The COX regression model is mainly used for the prognosis analysis of tumors and other chronic diseases, and the results obtained from the analysis can be directly applied to clinical applications [15]. Therefore, this analysis has a very critical role in the clinical diagnosis of cancer. This study uses the COX regression model to simultaneously evaluate the impact of multiple prognostic factors on the survival risk of patients. The above steps are all implemented with the “survminer” and “survival” packages in R. The COX model calculates the independent hazard ratio (HR) of the gene and the corresponding confidence interval, determines the significant prognostic gene through the $p$ value, and the global statistical significance of the model is obtained from the likelihood ratio test result. The COX model focuses on the relationship between the covariate $x_{i}$ and the survival hazard function $h$ , the survival hazard function can be determined by the following formula:

$\displaystyle h(t,X)=h_{0}(t)\cdot e^{(\beta_{1}x_{1}+\beta_{2}x_{2}+\ldots+% \beta_{m}x_{m})}$

$h(t,X)$ : the survival risk rate function at time $t$ .

$h_{0}(t)$ : the benchmark risk rate function at time $t$ .

$\beta_{1}$ , $\beta_{2}$ , …, $\beta_{m}$ : the partial regression coefficient of independent variables.

2.3 K-Means clustering algorithm

K-Means is an unsupervised clustering algorithm, which divides the overall sample into $K$ clusters according to the Euclidean distance between samples [16]. The algorithm aims to keep the samples in the cluster as close together as possible and keep the distance between each cluster as far as possible. Assuming that the sample is divided into $K$ clusters ( $C_{1}$ , $C_{2}$ , …, $C_{k}$ ), then the goal of the K-Means algorithm is to obtain the smallest square error $E$ that can be calculated by the following formula:

$\displaystyle E=\sum_{i=1}^{k}\sum_{x\in C_{i}}\left\|x-u_{i}\right\|_{2}^{2}$

Where $u_{i}$ is the mean vector of the corresponding cluster $C_{i}$ , or the centroid, and the mathematical expression is as follows:

$\displaystyle u_{i}=\frac{1}{|C_{i}|}\sum_{x\in C_{i}}x$

We calculate the Euclidean distance between HCC patient samples from TCGA for K-Means clustering and compare the contour widths under different clusters to determine the best $K$ value, all steps are implemented in R. The effect is most significant when the samples are divided into two clusters ( $K=$ 2) and survival analysis was subsequently performed between the two clusters. According to the K-M curves of survival analysis, there is a significant difference in survival rates between the two clusters of samples. The HCC patients are divided into high-risk and low-risk subtypes.

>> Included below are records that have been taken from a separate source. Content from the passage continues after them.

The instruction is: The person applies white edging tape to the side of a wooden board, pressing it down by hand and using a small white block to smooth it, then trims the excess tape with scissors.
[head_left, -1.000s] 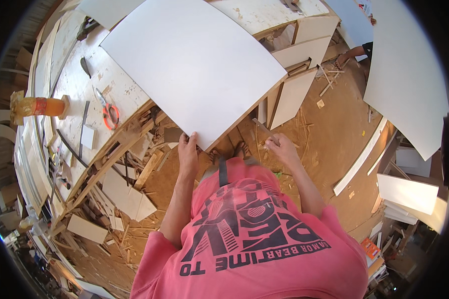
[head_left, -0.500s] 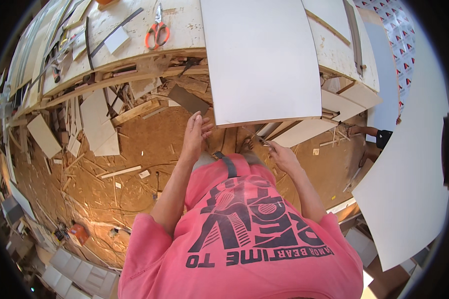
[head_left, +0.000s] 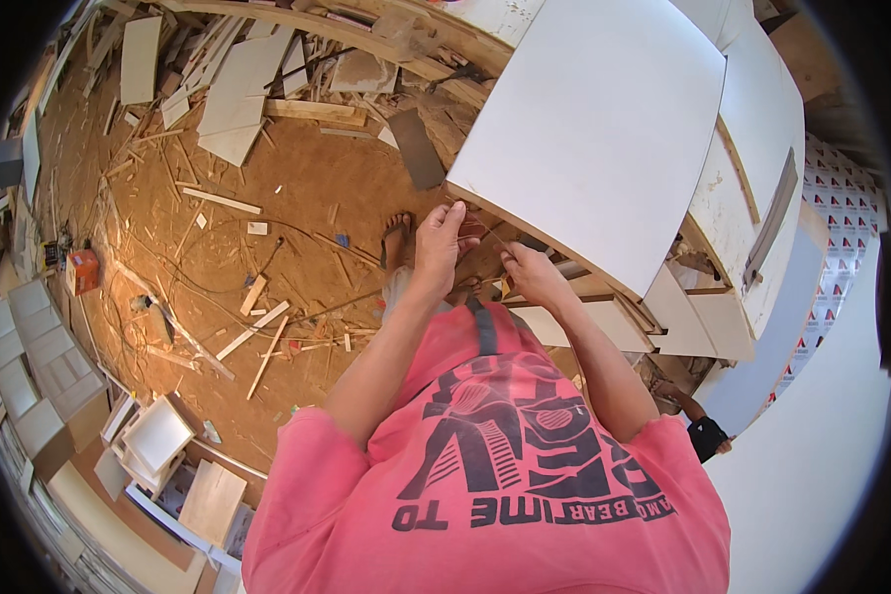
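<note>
Standing over the sawdust floor [head_left: 297,198], the person holds both hands at the near edge of a large white board [head_left: 604,129]. The board is flat, smooth and plain white, with a pale raw edge, and it lies on the workbench [head_left: 752,198]. The left hand [head_left: 438,243] is closed on the board's near corner, fingers curled over the edge. The right hand [head_left: 530,275] is just beside it, under the same edge; whether it grips the board I cannot tell. Wood offcuts [head_left: 238,89] lie well apart from the board, on the floor.
</note>
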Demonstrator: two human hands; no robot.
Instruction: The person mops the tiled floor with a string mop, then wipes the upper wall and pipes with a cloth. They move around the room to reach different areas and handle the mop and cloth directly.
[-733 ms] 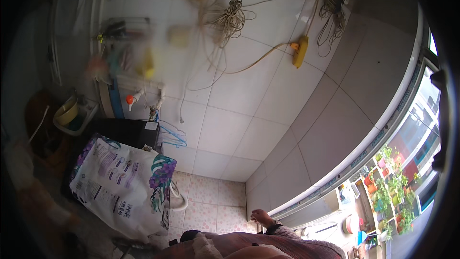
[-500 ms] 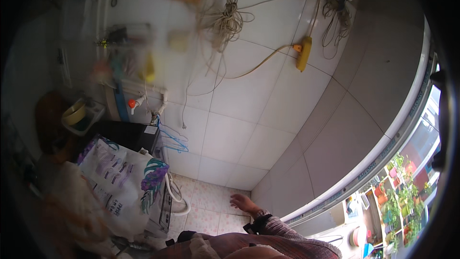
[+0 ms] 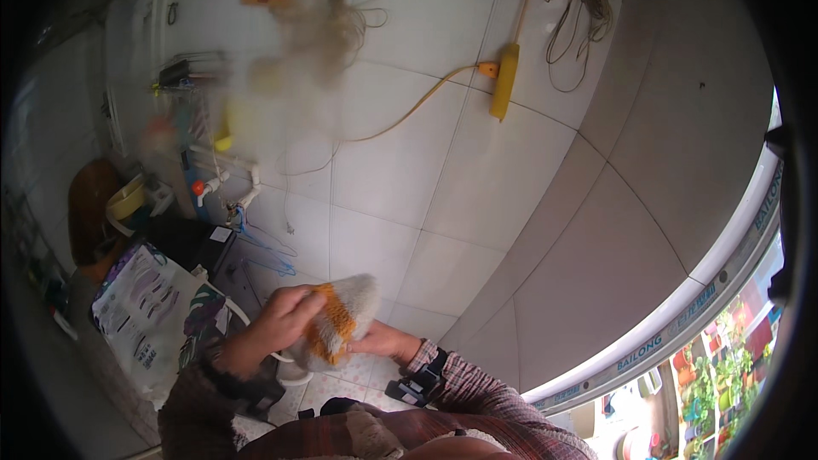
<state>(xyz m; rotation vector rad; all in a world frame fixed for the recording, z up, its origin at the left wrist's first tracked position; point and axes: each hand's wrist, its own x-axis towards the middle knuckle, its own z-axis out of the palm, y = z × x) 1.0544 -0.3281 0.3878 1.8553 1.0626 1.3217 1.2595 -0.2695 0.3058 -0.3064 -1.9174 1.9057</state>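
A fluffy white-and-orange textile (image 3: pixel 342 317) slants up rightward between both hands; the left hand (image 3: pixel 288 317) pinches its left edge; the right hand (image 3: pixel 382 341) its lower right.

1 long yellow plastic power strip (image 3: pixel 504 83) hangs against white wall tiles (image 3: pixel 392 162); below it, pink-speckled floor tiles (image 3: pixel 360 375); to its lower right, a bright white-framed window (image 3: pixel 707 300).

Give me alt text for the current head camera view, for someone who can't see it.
A person's left hand and right hand hold a fluffy white-and-orange fabric piece before a white tiled wall. A white printed bag sits at the left, and a yellow power strip hangs against the wall.
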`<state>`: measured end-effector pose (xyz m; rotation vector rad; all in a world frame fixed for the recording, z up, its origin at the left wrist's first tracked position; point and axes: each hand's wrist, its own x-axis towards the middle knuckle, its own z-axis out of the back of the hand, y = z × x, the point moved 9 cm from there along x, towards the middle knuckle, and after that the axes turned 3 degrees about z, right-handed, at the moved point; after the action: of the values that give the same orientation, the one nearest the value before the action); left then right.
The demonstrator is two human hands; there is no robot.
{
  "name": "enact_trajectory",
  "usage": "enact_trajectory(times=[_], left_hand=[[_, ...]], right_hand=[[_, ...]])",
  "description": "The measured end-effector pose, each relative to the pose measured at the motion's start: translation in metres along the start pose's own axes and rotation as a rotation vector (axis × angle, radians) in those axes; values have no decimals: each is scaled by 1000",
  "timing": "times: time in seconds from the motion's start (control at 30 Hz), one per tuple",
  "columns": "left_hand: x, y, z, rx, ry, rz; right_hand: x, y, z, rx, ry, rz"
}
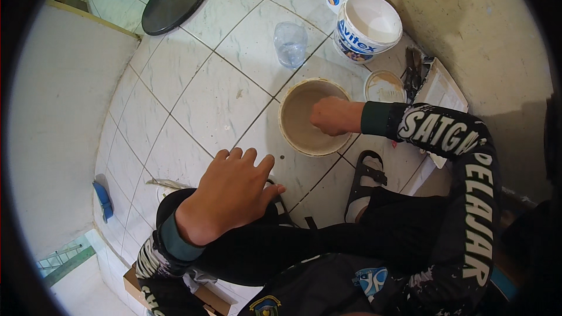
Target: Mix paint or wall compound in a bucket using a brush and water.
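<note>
My right hand [331, 116] reaches inside a round cream bucket [283, 105] on the tiled floor. Its fingers are curled and partly hidden, so whatever they hold cannot be made out. The bucket's inside looks greyish beige. To the lower left of the bucket, my left hand [231, 190] hovers over my leg, back upward, fingers apart and slightly bent, holding nothing. A clear plastic container [290, 47] stands beyond the bucket. A pale round lid [383, 86] lies to the bucket's right, beside dark hand tools [413, 70] and a white tray [448, 88].
Two white paint buckets [357, 47], the back one lidded, stand by the beige wall [462, 11]. A curved dark panel [175, 3] is at upper left. A blue object [103, 202] rests against the left wall. A cardboard box [133, 285] is at lower left. My sandaled foot [370, 172] is near the bucket.
</note>
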<state>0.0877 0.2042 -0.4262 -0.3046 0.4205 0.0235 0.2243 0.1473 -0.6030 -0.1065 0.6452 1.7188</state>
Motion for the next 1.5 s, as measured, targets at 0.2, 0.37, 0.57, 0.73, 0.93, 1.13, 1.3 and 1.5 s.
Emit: enact_trajectory(times=[0.2, 0.37, 0.57, 0.73, 0.93, 1.13, 1.3, 1.5], left_hand=[[1, -2, 2, 0, -10, -1], [0, 0, 2, -3, 0, 3], [-1, -1, 2, -7, -6, 4], [2, 0, -3, 11, 200, 69], [-3, -1, 3, -2, -30, -16], [2, 0, -3, 10, 220, 78], [1, 1, -1, 11, 222, 80], [0, 1, -3, 12, 210, 75]], right_hand=[[8, -10, 11, -88, -130, -55], [10, 3, 9, 145, -134, -83], [3, 5, 2, -140, 78, 52], [6, -6, 19, -137, -199, 2], [-2, 10, 3, 97, -55, 68], [-2, -3, 18, -245, -100, 8], [4, 4, 11, -142, -174, 18], [-1, 17, 7, -47, 44, 67]])
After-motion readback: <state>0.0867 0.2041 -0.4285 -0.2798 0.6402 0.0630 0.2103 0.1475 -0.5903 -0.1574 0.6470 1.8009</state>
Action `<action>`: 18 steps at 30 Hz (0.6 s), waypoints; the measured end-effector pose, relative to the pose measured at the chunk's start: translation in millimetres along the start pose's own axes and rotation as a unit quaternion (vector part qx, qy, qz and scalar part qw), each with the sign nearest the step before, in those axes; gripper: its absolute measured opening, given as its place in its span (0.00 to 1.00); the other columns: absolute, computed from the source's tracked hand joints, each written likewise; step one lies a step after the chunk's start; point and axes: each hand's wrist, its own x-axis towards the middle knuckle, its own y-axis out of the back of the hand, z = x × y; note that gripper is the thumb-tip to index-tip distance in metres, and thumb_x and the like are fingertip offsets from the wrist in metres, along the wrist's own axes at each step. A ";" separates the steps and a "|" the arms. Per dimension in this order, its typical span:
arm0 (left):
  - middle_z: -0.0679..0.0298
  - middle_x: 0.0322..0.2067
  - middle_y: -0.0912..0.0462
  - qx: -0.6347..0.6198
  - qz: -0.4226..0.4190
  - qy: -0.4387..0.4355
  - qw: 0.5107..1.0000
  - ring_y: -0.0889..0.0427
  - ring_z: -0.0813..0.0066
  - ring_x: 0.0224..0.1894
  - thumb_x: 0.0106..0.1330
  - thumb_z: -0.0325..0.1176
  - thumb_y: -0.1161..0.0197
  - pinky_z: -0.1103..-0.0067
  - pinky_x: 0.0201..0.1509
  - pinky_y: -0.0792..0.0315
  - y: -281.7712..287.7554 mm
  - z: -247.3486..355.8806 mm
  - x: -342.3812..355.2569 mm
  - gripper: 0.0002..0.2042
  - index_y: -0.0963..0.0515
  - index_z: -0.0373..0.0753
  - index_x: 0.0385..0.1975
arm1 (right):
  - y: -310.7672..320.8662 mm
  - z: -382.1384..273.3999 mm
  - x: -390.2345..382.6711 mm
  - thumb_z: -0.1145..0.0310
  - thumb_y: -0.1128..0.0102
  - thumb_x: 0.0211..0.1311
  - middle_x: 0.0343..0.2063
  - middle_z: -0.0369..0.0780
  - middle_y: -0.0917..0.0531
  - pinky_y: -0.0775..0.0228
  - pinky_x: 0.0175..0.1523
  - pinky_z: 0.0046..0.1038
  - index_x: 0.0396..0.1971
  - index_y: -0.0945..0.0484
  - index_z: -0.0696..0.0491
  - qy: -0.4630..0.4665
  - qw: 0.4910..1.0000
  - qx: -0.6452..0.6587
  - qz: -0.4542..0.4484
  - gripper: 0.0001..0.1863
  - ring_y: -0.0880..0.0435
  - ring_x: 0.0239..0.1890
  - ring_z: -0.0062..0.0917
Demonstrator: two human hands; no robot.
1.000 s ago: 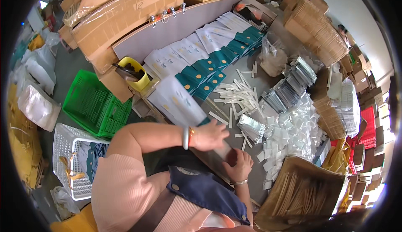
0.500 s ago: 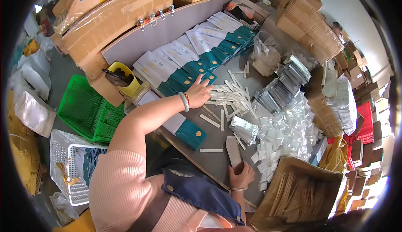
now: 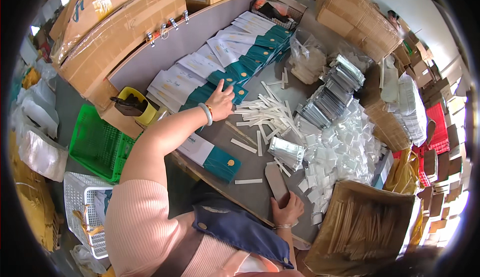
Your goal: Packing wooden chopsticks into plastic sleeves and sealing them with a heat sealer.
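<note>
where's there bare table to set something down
Bare patches: between the lone teal-and-white packet and the brown strip by the right hand, broken by one white strip; between packet rows and cloudy bag. Crowded: silver packets, clear sachets.

Left hand [image 3: 220,99] observed over teal-and-white packets [image 3: 236,70]; grey-brown flat piece [image 3: 277,181] grasped at near end by right hand [image 3: 288,210]; loose white strips [image 3: 272,113] scattered across tabletop [image 3: 253,196]
</note>
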 end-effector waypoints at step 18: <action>0.50 0.62 0.39 -0.290 0.053 0.140 0.945 0.42 0.46 0.63 0.39 0.46 0.26 0.62 0.65 0.44 54.9 -32.0 -41.4 0.46 0.40 0.49 0.63 | 6.4 0.9 2.7 0.48 0.29 0.36 0.43 0.40 0.24 0.44 0.54 0.42 0.47 0.26 0.49 -0.032 0.999 -0.009 0.006 0.35 0.30 0.49 0.37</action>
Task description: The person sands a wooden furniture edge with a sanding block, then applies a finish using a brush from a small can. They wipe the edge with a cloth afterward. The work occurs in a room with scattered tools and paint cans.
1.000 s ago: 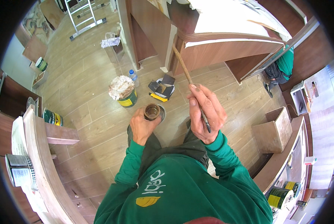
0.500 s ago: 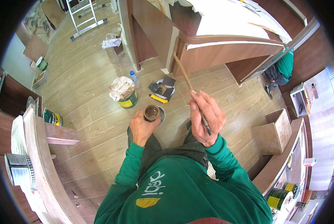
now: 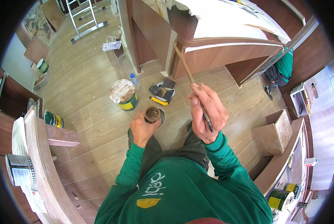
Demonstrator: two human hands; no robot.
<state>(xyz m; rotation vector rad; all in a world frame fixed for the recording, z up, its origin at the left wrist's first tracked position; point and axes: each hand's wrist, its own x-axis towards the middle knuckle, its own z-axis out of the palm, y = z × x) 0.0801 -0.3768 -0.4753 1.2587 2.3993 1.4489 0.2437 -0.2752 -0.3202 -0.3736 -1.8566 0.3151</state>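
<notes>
My left hand is closed around a small cup with brown liquid inside. In my right hand is a thin brush with a long wooden handle, held with its dark tip down toward me and the handle reaching up in front of the cabinet corner; whether it touches the corner I cannot tell. Beyond the cup on the floor stand a bucket with a crumpled, stained cover and a blue-capped bottle. Dark sheets lie beside a yellow tool, perhaps a cutter.
A wooden cabinet with white covering stands ahead. A ladder is at the back left. A person in green crouches at the right. A plank bench is at my left; a box and paint cans are at my right.
Little differs. My right hand and brush have shifted very slightly, the handle's upper end moving a little, and the view has moved slightly. Both grips are unchanged.
</notes>
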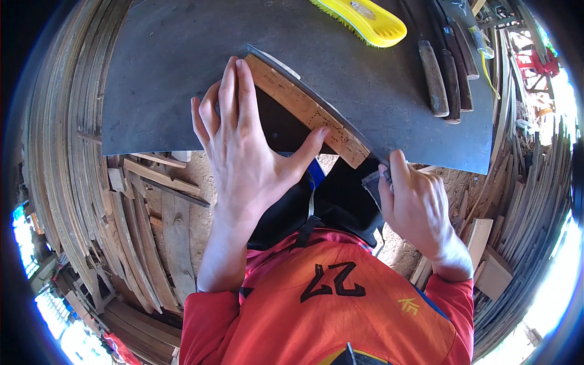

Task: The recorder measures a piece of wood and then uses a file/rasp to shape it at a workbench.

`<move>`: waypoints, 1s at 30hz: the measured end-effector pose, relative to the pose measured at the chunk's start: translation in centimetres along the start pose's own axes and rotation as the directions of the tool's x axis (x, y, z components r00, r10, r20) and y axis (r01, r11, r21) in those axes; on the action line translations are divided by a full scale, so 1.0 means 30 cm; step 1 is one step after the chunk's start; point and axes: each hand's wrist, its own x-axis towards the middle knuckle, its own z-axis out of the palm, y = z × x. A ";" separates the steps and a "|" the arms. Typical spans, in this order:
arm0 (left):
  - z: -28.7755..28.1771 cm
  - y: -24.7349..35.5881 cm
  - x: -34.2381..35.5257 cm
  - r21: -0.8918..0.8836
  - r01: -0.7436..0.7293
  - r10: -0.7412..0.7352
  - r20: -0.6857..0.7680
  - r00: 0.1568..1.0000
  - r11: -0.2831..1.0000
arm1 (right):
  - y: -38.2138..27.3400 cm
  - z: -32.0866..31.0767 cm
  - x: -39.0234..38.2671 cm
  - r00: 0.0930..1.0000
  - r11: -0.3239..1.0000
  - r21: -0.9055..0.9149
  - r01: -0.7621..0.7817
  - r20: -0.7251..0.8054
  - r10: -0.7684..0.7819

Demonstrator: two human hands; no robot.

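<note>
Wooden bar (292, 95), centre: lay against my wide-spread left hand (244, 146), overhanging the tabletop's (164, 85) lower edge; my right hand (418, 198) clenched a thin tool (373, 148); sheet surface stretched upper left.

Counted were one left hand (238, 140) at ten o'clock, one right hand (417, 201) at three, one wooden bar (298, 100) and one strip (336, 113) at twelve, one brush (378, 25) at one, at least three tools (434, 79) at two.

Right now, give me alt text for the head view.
A person's left hand spreads across a wood strip while the right hand grips a thin metal strip running along its far edge. Beyond, a yellow brush and brown-handled tools lie on a dark tabletop.
</note>
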 end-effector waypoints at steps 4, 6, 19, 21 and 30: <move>0.000 0.000 0.003 0.002 0.001 -0.001 0.010 1.000 1.000 | 0.004 0.005 0.021 1.000 0.999 -0.039 -0.001 -0.011 0.000; -0.001 -0.007 0.003 -0.014 0.000 0.000 -0.002 1.000 1.000 | -0.001 0.011 0.003 1.000 0.999 -0.043 0.003 0.010 -0.003; -0.009 -0.009 0.002 0.039 -0.021 0.021 0.004 1.000 0.999 | -0.020 0.007 0.008 1.000 1.000 -0.003 0.015 -0.011 -0.015; -0.014 -0.006 0.002 0.085 -0.017 0.014 0.037 0.999 0.996 | -0.021 -0.008 -0.011 0.999 1.000 -0.005 -0.027 0.036 0.027; -0.021 -0.004 0.010 0.114 -0.021 0.015 0.057 0.998 0.993 | -0.038 -0.010 0.030 0.996 1.000 -0.023 0.005 0.085 -0.003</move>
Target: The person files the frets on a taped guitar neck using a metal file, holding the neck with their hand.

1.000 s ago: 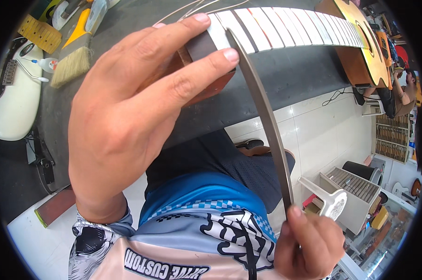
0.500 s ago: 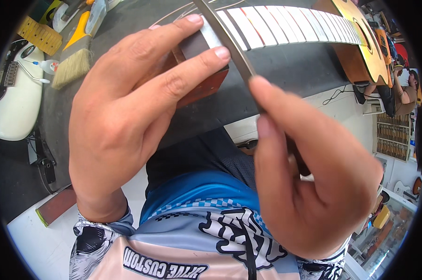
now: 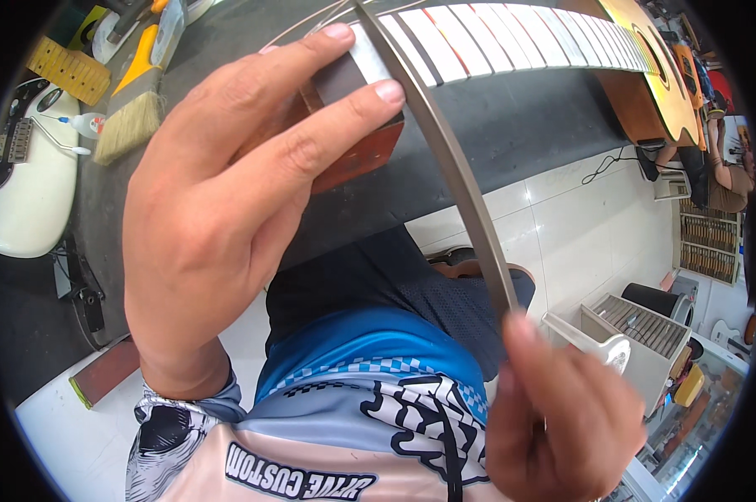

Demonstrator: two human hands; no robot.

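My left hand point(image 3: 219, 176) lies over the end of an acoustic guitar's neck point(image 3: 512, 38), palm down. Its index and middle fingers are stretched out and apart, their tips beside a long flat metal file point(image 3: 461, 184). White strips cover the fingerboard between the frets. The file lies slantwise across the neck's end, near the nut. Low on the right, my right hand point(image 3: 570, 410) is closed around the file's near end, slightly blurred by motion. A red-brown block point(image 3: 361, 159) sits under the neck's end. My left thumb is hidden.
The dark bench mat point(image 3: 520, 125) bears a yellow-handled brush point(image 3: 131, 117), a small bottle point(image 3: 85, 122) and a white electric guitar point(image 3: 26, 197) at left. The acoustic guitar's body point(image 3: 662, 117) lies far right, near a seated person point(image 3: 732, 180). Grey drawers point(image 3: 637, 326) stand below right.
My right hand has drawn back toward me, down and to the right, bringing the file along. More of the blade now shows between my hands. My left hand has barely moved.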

2.4 Random forest classification

Random forest is an excellent machine learning algorithm that performs well when applied to classification or regression. Because of its fast processing speed and ability to process large data sets, it has been widely used in the field of bioinformatics [17]. In addition, the random forest can measure the importance of features. The corresponding evaluation index is the Gini index. The larger the GINI index, the importance of this feature to the category vector is higher. We use the R package “randomforest” to implement the random forest algorithm. The high-risk and low-risk subtypes obtained through K-means clustering are used as the known category vector and the gene expression as the feature vector of random forest. After repeated training and learning, we got a random forest model with a very low out-of-bag error rate (OOB). According to the random forest algorithm principle, we also get each feature simultaneously, that is the GINI index of the gene, and sort it from high to low. The GINI index is calculated by the following formula:

$\displaystyle\mbox{GINI}=1-\sum_{k=1}^{K}P_{k}^{2}$

$P_{k}$ represents the probability of the selected sample in the $K$ category, and the corresponding probability of the sample being misclassified is $(1-P_{k})$ .

2.5 LASSO algorithm

One of the defects of the random forest algorithm is that it is prone to overfitting. LASSO is a regularization method, by adding the $L_{1}$ penalty constraint to the least square estimation so that the estimation of some coefficients is zero.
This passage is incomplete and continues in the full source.